[Buddha-l] Beyond Hope

jkirk jkirk at spro.net
Mon May 8 09:19:02 MDT 2006




>> jkirk schreef:
>
> The death penalty seems to me to continue the bellicosity and belief in 
> the value of aggression of those who, and the societies that, impose it. 
> But I have "given up hope" that in this country it will be ended. Even 
> working against it seems to get nowhere, much less working for peace.
>
>
>> Joanna

> for people like us who want death penalty to disappear altogether, it 
> doesn't matter much in which country it's still being carried out. > Erik

Well, yes, but I, like many others, also try to commit action on behalf of 
peace
as well as just pushing my stone endlessly up the hill. I can only do it in 
my country, where there may still be some room for human agency left over. 
Step by step........"being peace" as Thich Nhat Hanh said.

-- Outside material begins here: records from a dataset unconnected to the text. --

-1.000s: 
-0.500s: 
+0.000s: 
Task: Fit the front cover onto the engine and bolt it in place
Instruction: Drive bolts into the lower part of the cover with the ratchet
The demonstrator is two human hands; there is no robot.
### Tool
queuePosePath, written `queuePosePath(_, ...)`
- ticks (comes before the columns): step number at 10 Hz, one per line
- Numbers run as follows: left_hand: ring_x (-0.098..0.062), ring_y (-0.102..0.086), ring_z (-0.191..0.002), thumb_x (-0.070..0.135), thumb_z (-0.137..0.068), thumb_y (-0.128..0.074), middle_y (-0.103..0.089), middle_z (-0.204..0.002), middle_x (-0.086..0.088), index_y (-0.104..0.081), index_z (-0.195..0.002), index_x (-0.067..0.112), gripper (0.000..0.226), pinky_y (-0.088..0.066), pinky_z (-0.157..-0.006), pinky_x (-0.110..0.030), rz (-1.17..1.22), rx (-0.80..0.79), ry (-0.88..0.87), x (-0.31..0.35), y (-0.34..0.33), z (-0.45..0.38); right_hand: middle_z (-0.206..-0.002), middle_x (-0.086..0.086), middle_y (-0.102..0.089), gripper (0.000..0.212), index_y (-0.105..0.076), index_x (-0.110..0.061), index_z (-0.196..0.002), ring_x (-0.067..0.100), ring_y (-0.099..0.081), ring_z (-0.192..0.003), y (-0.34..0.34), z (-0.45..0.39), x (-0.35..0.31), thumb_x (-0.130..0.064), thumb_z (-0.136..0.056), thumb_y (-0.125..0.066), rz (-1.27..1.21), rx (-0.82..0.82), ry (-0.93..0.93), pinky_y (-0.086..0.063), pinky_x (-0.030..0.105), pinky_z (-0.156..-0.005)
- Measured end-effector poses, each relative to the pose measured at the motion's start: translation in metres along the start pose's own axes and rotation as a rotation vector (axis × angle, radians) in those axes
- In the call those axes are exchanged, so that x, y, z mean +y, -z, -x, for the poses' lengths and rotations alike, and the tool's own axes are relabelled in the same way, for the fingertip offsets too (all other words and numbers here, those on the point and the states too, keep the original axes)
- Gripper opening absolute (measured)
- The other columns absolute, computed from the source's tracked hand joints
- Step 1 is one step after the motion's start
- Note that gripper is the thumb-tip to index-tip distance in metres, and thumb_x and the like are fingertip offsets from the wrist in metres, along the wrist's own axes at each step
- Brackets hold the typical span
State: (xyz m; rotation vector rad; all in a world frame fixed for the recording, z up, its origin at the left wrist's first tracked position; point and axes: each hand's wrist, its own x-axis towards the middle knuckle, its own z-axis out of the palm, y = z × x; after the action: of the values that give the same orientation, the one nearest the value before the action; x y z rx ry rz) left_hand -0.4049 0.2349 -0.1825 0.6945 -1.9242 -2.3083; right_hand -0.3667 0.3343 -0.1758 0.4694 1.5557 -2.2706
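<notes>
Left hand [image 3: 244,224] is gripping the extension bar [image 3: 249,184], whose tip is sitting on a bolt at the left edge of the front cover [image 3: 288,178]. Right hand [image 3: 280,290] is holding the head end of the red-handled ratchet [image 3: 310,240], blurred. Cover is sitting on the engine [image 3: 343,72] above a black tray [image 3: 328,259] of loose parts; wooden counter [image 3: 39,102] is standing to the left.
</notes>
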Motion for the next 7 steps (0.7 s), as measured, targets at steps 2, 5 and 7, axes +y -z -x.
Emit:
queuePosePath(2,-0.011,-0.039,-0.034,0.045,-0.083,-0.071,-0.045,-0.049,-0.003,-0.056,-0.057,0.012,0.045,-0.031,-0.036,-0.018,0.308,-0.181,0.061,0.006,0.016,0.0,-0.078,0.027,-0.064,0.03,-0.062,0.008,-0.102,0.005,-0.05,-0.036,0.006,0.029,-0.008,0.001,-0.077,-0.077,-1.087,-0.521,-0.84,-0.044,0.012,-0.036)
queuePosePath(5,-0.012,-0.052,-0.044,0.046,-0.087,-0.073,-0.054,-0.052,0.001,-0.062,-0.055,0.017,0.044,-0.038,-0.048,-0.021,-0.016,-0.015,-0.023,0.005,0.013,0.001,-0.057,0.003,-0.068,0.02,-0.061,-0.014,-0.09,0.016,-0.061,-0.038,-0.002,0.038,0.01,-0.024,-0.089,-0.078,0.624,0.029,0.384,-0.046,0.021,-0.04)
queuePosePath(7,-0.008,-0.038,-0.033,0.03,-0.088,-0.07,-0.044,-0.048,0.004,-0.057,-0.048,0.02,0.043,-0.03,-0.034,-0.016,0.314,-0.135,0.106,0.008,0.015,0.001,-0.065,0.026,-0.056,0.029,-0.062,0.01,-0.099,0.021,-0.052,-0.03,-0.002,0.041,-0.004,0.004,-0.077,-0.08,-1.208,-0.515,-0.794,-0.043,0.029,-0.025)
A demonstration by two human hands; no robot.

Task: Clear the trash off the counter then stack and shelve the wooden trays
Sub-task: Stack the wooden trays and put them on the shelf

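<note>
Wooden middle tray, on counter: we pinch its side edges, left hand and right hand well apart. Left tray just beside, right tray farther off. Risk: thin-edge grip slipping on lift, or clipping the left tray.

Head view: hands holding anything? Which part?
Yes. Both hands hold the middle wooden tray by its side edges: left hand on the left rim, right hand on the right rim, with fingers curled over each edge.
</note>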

But as at present my neck of the woods (and neighbor rocky mountain states) 
is threatened by another mushroom cloud, one not offered by bin Laden, but 
by our own government bent on preparing the way for testing more nuclear 
bunker-buster bombs. So on June 2 next month they prepare to set off a 700 
ton bomb underground in Nevada (south of Idaho where I and thousands of 
others live), near the old test site, that will indeed set free tons of 
radioactive dust left behind from their 1940s nuclear bomb testing. People 
in Idaho who were recipients of radioactive fallout back in the forties have 
yet to be compensated by the government. Now this.
I cannot take any pleasure in the irony that a state like Idaho-- where a 
large majority of people are against the termination of pregnancies for 
almost any reason -- are now going to face having their unborn infants and 
live children (both of whom are more vulnerable to ionizing radiation than 
adults) subjected to this radioactive dust fallout.
Thus, I must try to do more than simply go about my business like Sisyphus.